Maher also offered critical thoughts about the younger generation that he refers to as “millennials.” He regards them, essentially, as spoiled brats who are illiberal in their intolerance of contrary perspectives. He related on Saturday how he had been invited to give a commencement address at U.C. Berkeley, the home of the 60s free-speech movement, to commemorate the 50th anniversary of that movement. But he was subsequently uninvited when the students found out that he was, indeed, going to “speak freely.” Maher is a social liberal (he calls himself a libertine), although, surprisingly, he didn’t include an extended series of jokes on marijuana (his oft-proclaimed drug of choice) on Saturday.
But Maher, as he performed on Saturday, at least, is perhaps most like Mr. Franken, who, before he became a politician himself, essentially campaigned for Democrats even as he did his standup acts. Similarly, Maher enthusiastically promotes the Democratic Party and the issues he thinks the Party should be advocating. (It may be more accurate to say that Maher promotes the Democrats as clearly preferable to the Republican Party, which he openly disdains.) He wants to defeat the Republicans in this year’s mid-term elections and to oust Trump in 2020 (assuming he isn’t gone before then).

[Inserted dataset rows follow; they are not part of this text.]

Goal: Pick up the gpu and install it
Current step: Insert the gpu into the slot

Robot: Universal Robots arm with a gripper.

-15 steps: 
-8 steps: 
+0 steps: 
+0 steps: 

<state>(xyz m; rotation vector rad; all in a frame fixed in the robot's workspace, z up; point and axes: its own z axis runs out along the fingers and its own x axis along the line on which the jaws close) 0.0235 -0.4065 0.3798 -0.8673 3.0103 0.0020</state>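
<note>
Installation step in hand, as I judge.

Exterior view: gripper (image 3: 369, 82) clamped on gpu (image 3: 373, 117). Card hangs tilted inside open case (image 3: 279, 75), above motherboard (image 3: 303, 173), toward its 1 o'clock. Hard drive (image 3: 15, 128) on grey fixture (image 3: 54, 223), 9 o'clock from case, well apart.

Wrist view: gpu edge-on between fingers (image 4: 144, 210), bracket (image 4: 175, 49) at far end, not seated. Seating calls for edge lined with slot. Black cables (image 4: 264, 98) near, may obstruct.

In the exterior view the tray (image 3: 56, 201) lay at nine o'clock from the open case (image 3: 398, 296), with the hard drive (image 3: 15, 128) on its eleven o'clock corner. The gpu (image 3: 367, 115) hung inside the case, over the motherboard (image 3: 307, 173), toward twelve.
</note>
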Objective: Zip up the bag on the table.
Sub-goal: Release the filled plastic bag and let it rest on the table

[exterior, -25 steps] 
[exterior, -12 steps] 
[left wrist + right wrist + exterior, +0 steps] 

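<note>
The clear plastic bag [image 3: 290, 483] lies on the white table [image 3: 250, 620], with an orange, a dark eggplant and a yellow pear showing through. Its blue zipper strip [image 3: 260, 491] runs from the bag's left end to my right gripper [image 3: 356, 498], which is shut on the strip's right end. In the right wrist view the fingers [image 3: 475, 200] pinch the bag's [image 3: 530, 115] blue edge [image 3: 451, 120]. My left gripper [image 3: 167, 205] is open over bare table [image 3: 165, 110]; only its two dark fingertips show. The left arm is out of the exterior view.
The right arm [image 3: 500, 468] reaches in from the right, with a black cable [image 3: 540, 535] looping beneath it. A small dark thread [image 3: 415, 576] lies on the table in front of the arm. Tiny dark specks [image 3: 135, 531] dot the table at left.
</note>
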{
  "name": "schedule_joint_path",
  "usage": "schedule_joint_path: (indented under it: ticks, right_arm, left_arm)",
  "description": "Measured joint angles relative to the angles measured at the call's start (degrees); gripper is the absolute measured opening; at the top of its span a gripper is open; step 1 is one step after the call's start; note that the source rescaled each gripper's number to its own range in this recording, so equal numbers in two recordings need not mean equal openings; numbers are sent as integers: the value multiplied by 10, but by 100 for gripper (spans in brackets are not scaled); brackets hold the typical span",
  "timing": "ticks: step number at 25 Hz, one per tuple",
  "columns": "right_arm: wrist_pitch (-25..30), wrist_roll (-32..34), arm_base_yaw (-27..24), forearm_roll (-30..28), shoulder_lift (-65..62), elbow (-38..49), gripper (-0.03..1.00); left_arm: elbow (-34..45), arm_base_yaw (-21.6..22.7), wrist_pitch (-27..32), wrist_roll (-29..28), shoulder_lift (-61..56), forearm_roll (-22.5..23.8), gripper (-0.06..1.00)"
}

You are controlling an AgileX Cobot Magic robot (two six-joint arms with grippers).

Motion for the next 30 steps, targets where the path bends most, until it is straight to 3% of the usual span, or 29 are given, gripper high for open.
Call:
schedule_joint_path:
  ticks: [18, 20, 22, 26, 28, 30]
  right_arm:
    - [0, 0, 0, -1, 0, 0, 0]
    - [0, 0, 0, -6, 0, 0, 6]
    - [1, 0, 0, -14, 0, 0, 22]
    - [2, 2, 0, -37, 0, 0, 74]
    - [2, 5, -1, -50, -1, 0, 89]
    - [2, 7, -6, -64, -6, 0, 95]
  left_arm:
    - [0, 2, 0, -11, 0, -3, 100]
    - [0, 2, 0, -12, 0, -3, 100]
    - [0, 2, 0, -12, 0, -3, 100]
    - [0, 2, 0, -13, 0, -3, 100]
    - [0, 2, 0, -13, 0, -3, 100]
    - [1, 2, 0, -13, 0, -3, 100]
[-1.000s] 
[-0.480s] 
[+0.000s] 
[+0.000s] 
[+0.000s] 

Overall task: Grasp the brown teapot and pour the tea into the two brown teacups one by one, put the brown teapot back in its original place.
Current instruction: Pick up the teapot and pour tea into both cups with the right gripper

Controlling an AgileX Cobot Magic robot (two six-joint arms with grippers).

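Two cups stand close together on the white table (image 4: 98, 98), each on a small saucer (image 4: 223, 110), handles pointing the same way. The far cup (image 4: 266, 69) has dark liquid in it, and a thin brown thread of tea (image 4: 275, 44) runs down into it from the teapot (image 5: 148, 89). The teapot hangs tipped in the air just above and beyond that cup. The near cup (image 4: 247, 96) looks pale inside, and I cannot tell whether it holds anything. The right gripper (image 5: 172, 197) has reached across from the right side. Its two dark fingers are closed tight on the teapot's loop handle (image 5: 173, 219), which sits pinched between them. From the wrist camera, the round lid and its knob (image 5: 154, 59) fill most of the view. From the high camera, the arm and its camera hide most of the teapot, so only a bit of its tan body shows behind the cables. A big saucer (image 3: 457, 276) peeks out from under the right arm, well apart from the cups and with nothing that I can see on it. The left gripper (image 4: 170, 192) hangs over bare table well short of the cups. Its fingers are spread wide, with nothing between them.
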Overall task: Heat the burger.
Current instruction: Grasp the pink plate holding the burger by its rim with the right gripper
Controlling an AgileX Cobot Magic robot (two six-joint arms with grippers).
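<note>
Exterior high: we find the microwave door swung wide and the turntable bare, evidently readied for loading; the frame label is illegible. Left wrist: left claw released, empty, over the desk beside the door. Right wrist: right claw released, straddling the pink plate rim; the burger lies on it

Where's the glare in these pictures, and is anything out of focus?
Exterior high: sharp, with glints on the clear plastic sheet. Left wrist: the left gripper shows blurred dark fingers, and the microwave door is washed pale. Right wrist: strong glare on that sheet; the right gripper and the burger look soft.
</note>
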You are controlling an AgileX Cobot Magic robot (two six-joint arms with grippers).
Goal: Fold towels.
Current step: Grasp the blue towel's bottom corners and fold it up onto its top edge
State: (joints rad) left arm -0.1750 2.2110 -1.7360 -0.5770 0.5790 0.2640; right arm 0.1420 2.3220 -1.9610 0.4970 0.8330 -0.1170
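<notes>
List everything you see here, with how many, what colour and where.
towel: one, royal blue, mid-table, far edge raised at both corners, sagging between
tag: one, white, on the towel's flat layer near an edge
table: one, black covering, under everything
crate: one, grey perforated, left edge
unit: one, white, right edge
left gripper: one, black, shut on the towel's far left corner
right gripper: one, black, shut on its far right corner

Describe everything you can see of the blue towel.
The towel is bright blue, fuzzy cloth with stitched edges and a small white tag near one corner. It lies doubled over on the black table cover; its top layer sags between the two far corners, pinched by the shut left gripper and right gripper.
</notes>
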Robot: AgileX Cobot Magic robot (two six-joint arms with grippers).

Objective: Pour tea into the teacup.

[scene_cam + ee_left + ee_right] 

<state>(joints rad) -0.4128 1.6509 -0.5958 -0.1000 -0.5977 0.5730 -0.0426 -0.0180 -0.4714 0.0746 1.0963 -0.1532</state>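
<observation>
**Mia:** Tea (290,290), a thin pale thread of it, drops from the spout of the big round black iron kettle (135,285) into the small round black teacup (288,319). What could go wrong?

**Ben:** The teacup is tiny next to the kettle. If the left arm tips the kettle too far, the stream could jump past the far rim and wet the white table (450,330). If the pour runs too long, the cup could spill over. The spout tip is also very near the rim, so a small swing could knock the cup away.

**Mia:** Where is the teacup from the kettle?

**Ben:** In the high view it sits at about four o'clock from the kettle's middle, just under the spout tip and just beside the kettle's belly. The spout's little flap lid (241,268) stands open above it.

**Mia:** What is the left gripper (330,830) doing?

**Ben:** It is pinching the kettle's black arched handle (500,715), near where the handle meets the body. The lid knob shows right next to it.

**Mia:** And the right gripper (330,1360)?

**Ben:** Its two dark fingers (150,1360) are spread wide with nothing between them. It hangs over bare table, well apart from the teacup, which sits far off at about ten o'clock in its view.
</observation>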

And he made a point of urging a big get-out-the-vote effort, sounding very much like a politician when he did.
But Maher is also more than willing to make fun of, and even offend, anyone, as he warned at the beginning of his routine last Saturday. And Democrats are not spared his barbs. He clearly thinks they should be more willing to fight dirty, which is how he portrays Republican tactics. The refusal of the Republican-controlled Senate to consider Barack Obama’s Supreme Court nominee (Merrick Garland) in the last year of his presidency particularly galls Maher (as it does most Democrats). Maher would like the Dems to adopt similar tactics, and he makes no bones about it.
He hates what he regards as the Republican ploy (probably more easily identified with the Fox News/Rush Limbaugh school of journalism) of lying about the truth and then claiming the other side is lying when it produces irrefutable facts that expose the lie. But he also wishes the Democrats were willing to be similarly aggressive in pushing their perspectives. It is, of course, a dangerous way to fight back, and Maher doesn’t go so far as to counsel lying. But he clearly wants to defeat what he regards as an evil agenda, and he sees the Democrats as lacking the necessary will to vanquish the wicked.
In sum, Maher is a comedian on a mission. His goal might well be to transform the attitudes in the country that led to the election of Donald Trump. But on a deeper level, he seeks a liberal society, one that would respect diversity of thought and is willing to laugh at itself.